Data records

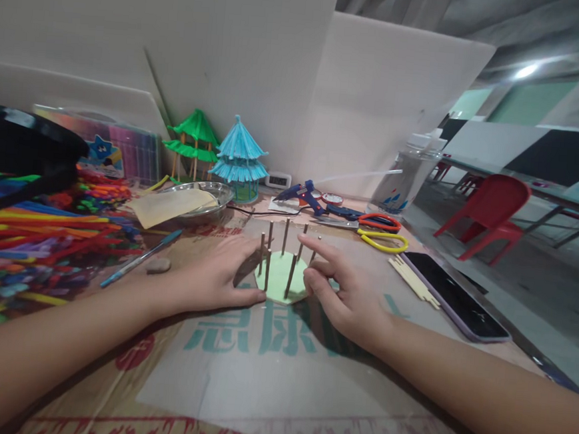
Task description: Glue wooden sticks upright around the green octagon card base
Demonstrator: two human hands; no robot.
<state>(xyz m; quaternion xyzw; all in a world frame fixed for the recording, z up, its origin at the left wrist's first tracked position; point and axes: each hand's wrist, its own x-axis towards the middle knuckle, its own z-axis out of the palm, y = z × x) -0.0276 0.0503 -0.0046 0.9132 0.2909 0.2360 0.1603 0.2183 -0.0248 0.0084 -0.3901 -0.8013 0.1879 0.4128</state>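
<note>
A pale green rounded base (279,291) lies in front of me with several thin brown sticks (291,275) standing on it in a ring, some slightly tilted. My left hand (215,271) rests at the base's left side, thumb stretched along its near edge and fingers reaching toward the left sticks; thumb and fingers are apart. On the right, my right hand (341,291) has its index finger extended to the top of a back stick. Its other fingers curl loosely near the base's right edge, with nothing visible in them. A translucent sheet (256,388) lies underneath, over printed cardboard.
Colourful pipe cleaners (43,224) crowd the left, near a blue pen (140,259) and a metal bowl (224,195). Behind stand green (195,146) and blue (238,153) pavilion models, a glue gun (301,194) and scissors (381,231). Pale sticks (414,282) and a phone (456,297) lie right.
</note>
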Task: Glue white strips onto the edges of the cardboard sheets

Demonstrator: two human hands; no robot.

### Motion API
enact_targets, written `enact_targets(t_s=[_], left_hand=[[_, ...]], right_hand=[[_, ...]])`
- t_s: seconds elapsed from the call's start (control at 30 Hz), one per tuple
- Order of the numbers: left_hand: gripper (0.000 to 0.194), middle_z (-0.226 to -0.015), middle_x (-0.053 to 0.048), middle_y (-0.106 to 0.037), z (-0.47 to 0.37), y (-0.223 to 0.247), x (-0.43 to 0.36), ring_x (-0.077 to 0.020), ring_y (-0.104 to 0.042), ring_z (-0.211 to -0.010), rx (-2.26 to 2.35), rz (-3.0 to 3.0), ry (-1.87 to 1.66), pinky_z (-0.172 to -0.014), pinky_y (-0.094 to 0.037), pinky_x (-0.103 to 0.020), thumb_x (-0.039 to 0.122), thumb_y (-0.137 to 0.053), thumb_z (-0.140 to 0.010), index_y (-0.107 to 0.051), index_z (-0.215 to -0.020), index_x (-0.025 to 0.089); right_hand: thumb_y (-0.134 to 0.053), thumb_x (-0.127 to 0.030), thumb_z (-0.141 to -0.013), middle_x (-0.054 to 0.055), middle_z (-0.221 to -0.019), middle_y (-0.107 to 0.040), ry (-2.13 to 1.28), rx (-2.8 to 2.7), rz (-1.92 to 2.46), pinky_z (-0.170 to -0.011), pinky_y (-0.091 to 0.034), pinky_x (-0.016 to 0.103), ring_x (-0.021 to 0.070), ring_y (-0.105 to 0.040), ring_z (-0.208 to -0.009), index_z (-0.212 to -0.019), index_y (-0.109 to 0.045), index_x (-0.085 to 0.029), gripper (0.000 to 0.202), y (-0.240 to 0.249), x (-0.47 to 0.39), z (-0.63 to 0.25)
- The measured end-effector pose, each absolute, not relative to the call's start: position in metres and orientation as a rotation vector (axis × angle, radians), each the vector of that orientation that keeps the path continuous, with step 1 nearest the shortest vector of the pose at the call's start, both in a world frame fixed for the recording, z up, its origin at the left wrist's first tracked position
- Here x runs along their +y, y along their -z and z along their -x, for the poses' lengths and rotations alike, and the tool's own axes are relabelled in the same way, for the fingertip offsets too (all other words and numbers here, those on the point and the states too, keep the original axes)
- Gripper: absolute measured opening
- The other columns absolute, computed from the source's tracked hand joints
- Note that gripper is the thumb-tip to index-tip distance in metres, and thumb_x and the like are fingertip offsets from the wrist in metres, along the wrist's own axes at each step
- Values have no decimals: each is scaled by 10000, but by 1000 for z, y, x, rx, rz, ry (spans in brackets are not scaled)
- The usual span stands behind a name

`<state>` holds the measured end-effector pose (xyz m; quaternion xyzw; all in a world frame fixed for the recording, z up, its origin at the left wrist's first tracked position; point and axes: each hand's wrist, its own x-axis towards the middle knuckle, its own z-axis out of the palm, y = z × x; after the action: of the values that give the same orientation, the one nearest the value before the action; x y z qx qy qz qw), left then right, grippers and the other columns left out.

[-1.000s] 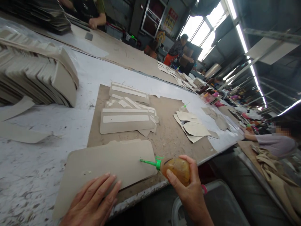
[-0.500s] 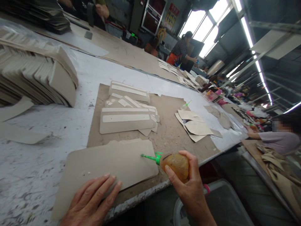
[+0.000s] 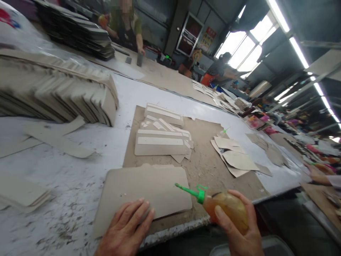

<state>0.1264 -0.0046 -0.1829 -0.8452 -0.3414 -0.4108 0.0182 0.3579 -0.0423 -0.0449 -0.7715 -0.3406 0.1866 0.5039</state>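
Note:
A wide beige panel (image 3: 149, 185) with rounded corners lies near the table's front edge, on top of similar pieces. My left hand (image 3: 130, 224) rests flat on its lower edge, fingers stretched out. In my right hand (image 3: 239, 220) is a squeeze glue bottle (image 3: 221, 204) of amber liquid, tilted on its side. Its green nozzle (image 3: 186, 189) points left over the panel's right part; whether the tip touches cannot be made out. Behind the panel sits a pile of beige pieces with white strips (image 3: 162, 141).
Curved beige pieces (image 3: 237, 156) and another green-tipped bottle (image 3: 223, 132) are at the right on the brown board (image 3: 202, 160). A long row of beige panels (image 3: 55, 92) stands at the left, with loose strips (image 3: 61, 138) before it. A co-worker (image 3: 125, 28) stands across the table.
The view has swung left, so the table shifts rightward in the picture. The bottle's nozzle now appears slightly higher off the panel. My left hand stays on the panel. The co-worker opposite shows more fully.

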Motion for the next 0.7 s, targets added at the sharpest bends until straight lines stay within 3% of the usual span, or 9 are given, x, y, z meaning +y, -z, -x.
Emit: enact_targets(t_s=[0.1, 0.2, 0.3, 0.53, 0.7], left_hand=[[399, -1147, -47, -634, -137, 190, -12, -199, -511, -1184, -1043, 2505, 1360, -1113, -285, -343, 44, -350, -893, -649, -1108, 196], [342, -1138, -60, -630, -134, 187, -17, -197, -528, -1177, -1086, 2459, 1438, -1072, -363, -331, 61, -417, -876, -669, -1059, 203], [348, -1213, -72, -600, -114, 169, -20, -203, -493, -1227, -1080, 2593, 1266, -1037, -424, -311, 106, -529, -860, -616, -1185, 196], [516, -1456, -152, -371, -56, 151, -15, -264, -293, -1380, -1254, 2717, 986, -1099, -369, -386, 298, -538, -885, -451, -1342, 75], [507, -1457, -135, -385, -49, 165, -10, -260, -278, -1391, -1184, 2696, 974, -1125, -332, -379, 232, -552, -853, -477, -1336, 99]], right_hand=[[-742, -582, -631, 52, -950, -618, -573, -760, 1805, -597, -546, 323, 226, -631, -727, -1222, -438, -258, 739, 47, -34, -346], [-728, -606, -634, 61, -999, -608, -587, -938, 1877, -685, -539, 342, 240, -642, -793, -1208, -454, -247, 730, 48, -22, -324], [-700, -591, -671, 55, -1032, -596, -604, -1125, 1848, -718, -531, 329, 215, -629, -809, -1184, -460, -239, 667, 49, -11, -298], [-676, -487, -739, 63, -1109, -564, -506, -1398, 1754, -792, -510, 335, 212, -592, -902, -1157, -476, -232, 529, 65, 3, -264], [-667, -454, -763, 55, -1136, -560, -474, -1474, 1737, -835, -484, 337, 215, -577, -958, -1160, -482, -239, 488, 70, 7, -253]])
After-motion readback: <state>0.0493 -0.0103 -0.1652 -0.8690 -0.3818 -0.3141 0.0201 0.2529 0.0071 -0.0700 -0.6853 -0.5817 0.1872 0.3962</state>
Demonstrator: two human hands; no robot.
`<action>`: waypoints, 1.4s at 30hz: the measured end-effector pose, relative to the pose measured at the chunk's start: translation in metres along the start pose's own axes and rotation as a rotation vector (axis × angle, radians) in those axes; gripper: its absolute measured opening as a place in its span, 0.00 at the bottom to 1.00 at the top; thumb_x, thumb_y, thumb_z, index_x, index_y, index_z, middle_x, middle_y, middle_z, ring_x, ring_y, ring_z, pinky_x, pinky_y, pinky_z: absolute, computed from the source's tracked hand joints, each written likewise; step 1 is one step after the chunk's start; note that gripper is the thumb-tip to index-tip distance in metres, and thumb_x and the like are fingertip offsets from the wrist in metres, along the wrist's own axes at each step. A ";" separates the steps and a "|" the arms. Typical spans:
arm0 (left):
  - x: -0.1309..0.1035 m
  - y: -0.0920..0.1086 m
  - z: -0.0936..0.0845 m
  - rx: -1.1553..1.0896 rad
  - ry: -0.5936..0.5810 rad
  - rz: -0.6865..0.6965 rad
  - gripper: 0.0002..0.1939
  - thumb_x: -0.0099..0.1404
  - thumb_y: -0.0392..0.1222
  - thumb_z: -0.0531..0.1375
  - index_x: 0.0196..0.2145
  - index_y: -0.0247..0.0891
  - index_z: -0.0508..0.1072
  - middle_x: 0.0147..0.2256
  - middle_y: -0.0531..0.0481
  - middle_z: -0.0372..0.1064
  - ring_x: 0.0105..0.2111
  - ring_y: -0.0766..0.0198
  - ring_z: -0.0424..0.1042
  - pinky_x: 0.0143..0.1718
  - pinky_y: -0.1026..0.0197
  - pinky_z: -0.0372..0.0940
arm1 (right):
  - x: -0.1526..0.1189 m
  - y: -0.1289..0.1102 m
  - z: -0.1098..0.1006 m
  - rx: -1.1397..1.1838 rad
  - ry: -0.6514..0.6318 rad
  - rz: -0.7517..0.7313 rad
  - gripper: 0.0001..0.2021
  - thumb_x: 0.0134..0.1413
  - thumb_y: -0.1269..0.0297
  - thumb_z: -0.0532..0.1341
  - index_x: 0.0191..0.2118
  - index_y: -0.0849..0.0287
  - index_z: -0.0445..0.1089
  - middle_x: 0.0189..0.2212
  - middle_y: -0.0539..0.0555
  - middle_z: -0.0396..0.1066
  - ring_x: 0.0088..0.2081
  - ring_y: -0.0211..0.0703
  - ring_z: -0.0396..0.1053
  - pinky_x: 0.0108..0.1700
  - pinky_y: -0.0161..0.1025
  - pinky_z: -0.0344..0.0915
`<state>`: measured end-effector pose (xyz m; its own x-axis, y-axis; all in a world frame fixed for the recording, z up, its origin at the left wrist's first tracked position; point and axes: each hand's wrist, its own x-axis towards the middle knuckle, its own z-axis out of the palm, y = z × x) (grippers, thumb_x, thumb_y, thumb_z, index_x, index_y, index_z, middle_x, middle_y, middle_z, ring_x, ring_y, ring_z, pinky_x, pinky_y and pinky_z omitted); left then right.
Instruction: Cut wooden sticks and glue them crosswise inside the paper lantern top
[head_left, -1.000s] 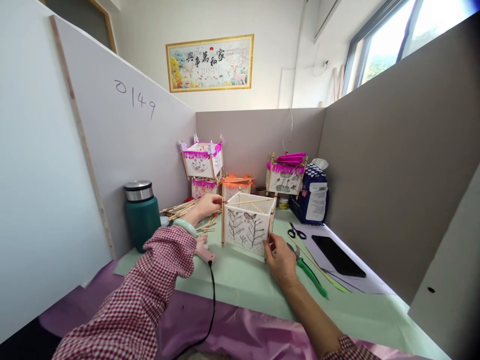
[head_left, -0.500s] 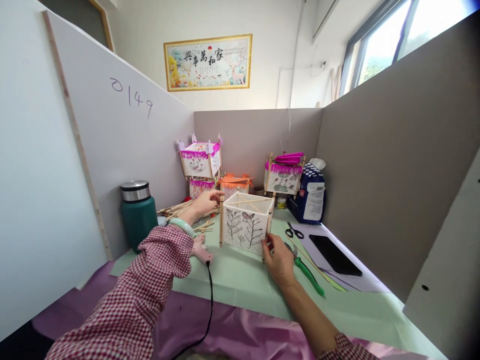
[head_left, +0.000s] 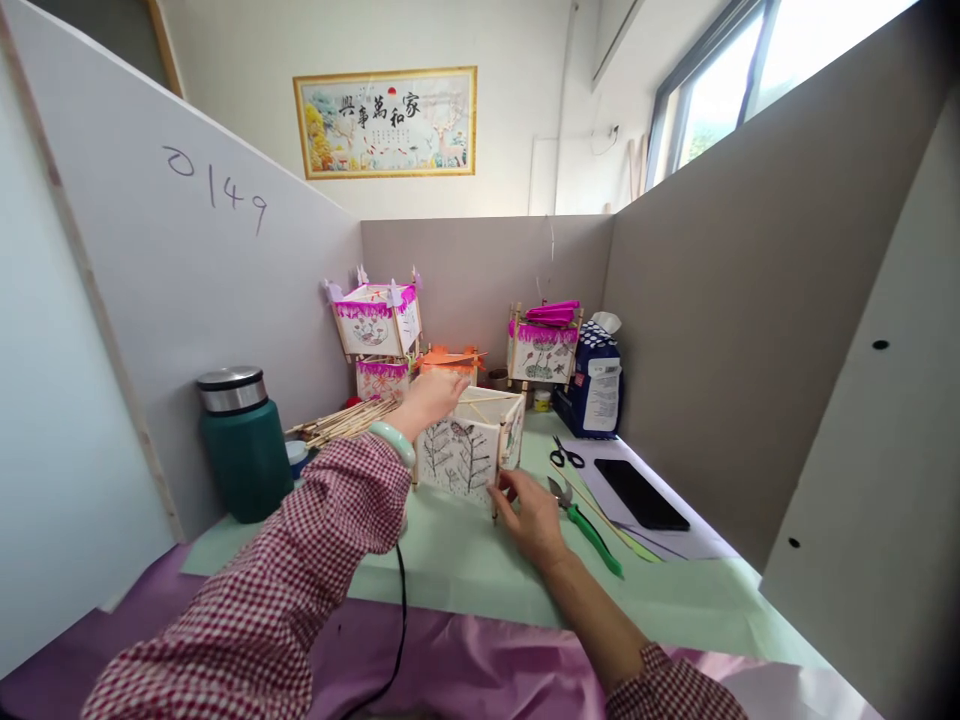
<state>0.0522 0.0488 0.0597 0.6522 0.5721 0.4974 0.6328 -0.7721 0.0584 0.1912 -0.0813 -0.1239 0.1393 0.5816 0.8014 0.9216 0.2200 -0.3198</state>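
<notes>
A square paper lantern [head_left: 457, 465] stands upright on the green table cover, with thin wooden sticks at its corners and dark trees drawn on its white front panel. My right hand [head_left: 531, 515] pinches the lower end of the front right corner stick between thumb and fingers. Reaching over the left side, my left hand [head_left: 433, 396] has its fingers closed together at the lantern's far top corner; the fingertips are partly hidden. A black cord [head_left: 401, 620] runs down from under my left sleeve, which covers most of the pink glue gun.
Green-handled pliers [head_left: 592, 535], scissors [head_left: 566, 455] and a black phone [head_left: 641, 493] lie at right. A green bottle [head_left: 244, 445] and wooden sticks [head_left: 337, 425] are at left. Behind stand decorated lanterns [head_left: 375, 325], another fringed lantern [head_left: 541, 355] and a blue tissue pack [head_left: 596, 385]. Grey partitions enclose the table.
My left hand has moved from the lantern's left corner stick to its far top corner. The lantern has turned, showing more of its right side. The camera view has swung slightly right.
</notes>
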 end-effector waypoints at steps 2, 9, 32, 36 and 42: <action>0.016 0.002 0.007 -0.010 -0.107 0.008 0.18 0.67 0.46 0.49 0.40 0.38 0.77 0.43 0.43 0.74 0.44 0.54 0.70 0.45 0.58 0.62 | 0.000 -0.002 -0.002 0.026 -0.047 -0.047 0.09 0.60 0.58 0.57 0.41 0.58 0.68 0.32 0.51 0.73 0.30 0.39 0.69 0.35 0.34 0.62; 0.045 0.004 0.021 -0.062 -0.393 -0.076 0.17 0.60 0.51 0.59 0.35 0.35 0.79 0.36 0.40 0.76 0.38 0.54 0.73 0.38 0.61 0.63 | 0.001 -0.001 -0.002 0.040 -0.048 -0.067 0.08 0.61 0.61 0.55 0.39 0.58 0.69 0.31 0.52 0.73 0.33 0.41 0.69 0.37 0.35 0.60; 0.065 0.005 0.024 -0.147 -0.475 -0.340 0.17 0.68 0.48 0.55 0.46 0.32 0.69 0.40 0.46 0.71 0.35 0.63 0.72 0.37 0.56 0.70 | -0.001 0.005 -0.006 -0.035 0.235 0.199 0.20 0.67 0.60 0.44 0.27 0.56 0.67 0.22 0.54 0.69 0.27 0.43 0.67 0.32 0.39 0.60; 0.068 -0.001 0.016 -0.117 -0.452 -0.160 0.17 0.62 0.36 0.58 0.50 0.39 0.72 0.45 0.45 0.72 0.39 0.60 0.73 0.41 0.59 0.67 | 0.000 0.004 -0.006 -0.006 0.249 0.254 0.21 0.66 0.60 0.44 0.26 0.56 0.66 0.23 0.54 0.70 0.28 0.43 0.68 0.33 0.39 0.60; 0.060 0.001 0.027 -0.092 -0.469 0.087 0.19 0.50 0.34 0.62 0.41 0.46 0.79 0.42 0.50 0.76 0.42 0.58 0.72 0.43 0.64 0.63 | 0.000 0.003 -0.006 0.038 0.256 0.299 0.20 0.65 0.59 0.45 0.26 0.56 0.67 0.22 0.54 0.70 0.27 0.43 0.67 0.32 0.39 0.59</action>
<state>0.1032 0.0895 0.0667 0.8324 0.5508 0.0615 0.5415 -0.8319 0.1210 0.1961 -0.0852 -0.1218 0.4897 0.4115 0.7687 0.8133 0.1021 -0.5728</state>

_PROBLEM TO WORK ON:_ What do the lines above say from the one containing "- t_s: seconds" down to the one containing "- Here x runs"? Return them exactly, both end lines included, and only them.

_WRITTEN RESPONSE:_
- t_s: seconds elapsed from the call's start (control at 30 Hz), one per tuple
- Order of the numbers: left_hand: gripper (0.000 to 0.194), middle_z (-0.226 to -0.015), middle_x (-0.053 to 0.048), middle_y (-0.106 to 0.037), z (-0.47 to 0.37), y (-0.223 to 0.247), x (-0.43 to 0.36), ring_x (-0.077 to 0.020), ring_y (-0.104 to 0.042), ring_z (-0.211 to -0.010), rx (-2.26 to 2.35), rz (-3.0 to 3.0), ry (-1.87 to 1.66), pinky_z (-0.172 to -0.014), pinky_y (-0.094 to 0.037), pinky_x (-0.103 to 0.020), thumb_x (-0.039 to 0.122), thumb_y (-0.137 to 0.053), thumb_z (-0.140 to 0.010), index_y (-0.107 to 0.051), index_z (-0.215 to -0.020), index_x (-0.025 to 0.089); right_hand: thumb_y (-0.134 to 0.053), thumb_x (-0.127 to 0.030), thumb_z (-0.141 to -0.013), middle_x (-0.054 to 0.055), middle_z (-0.221 to -0.019), middle_y (-0.107 to 0.040), ry (-2.13 to 1.28), rx (-2.8 to 2.7), rz (-1.92 to 2.46), pinky_z (-0.170 to -0.011), pinky_y (-0.091 to 0.034), pinky_x (-0.016 to 0.103), ring_x (-0.021 to 0.070), ring_y (-0.105 to 0.040), ring_z (-0.208 to -0.009), index_z (-0.212 to -0.019), index_y (-0.109 to 0.045), index_x (-0.085 to 0.029), gripper (0.000 to 0.202), y (-0.240 to 0.249), x (-0.47 to 0.39), z (-0.63 to 0.25)
- The measured end-effector pose, each absolute, not relative to the call's start: position in metres and orientation as a rotation vector (axis × angle, radians), each the vector of that orientation that keeps the path continuous, with step 1 nearest the shortest vector of the pose at the call's start, both in a world frame fixed for the recording, z up, its origin at the left wrist's first tracked position
- Here x runs along their +y, y along their -z and z along their -x, for the poses' lengths and rotations alike, and the tool's own axes are relabelled in the same way, for the fingertip offsets too (all other words and numbers here, those on the point and the states too, keep the original axes)

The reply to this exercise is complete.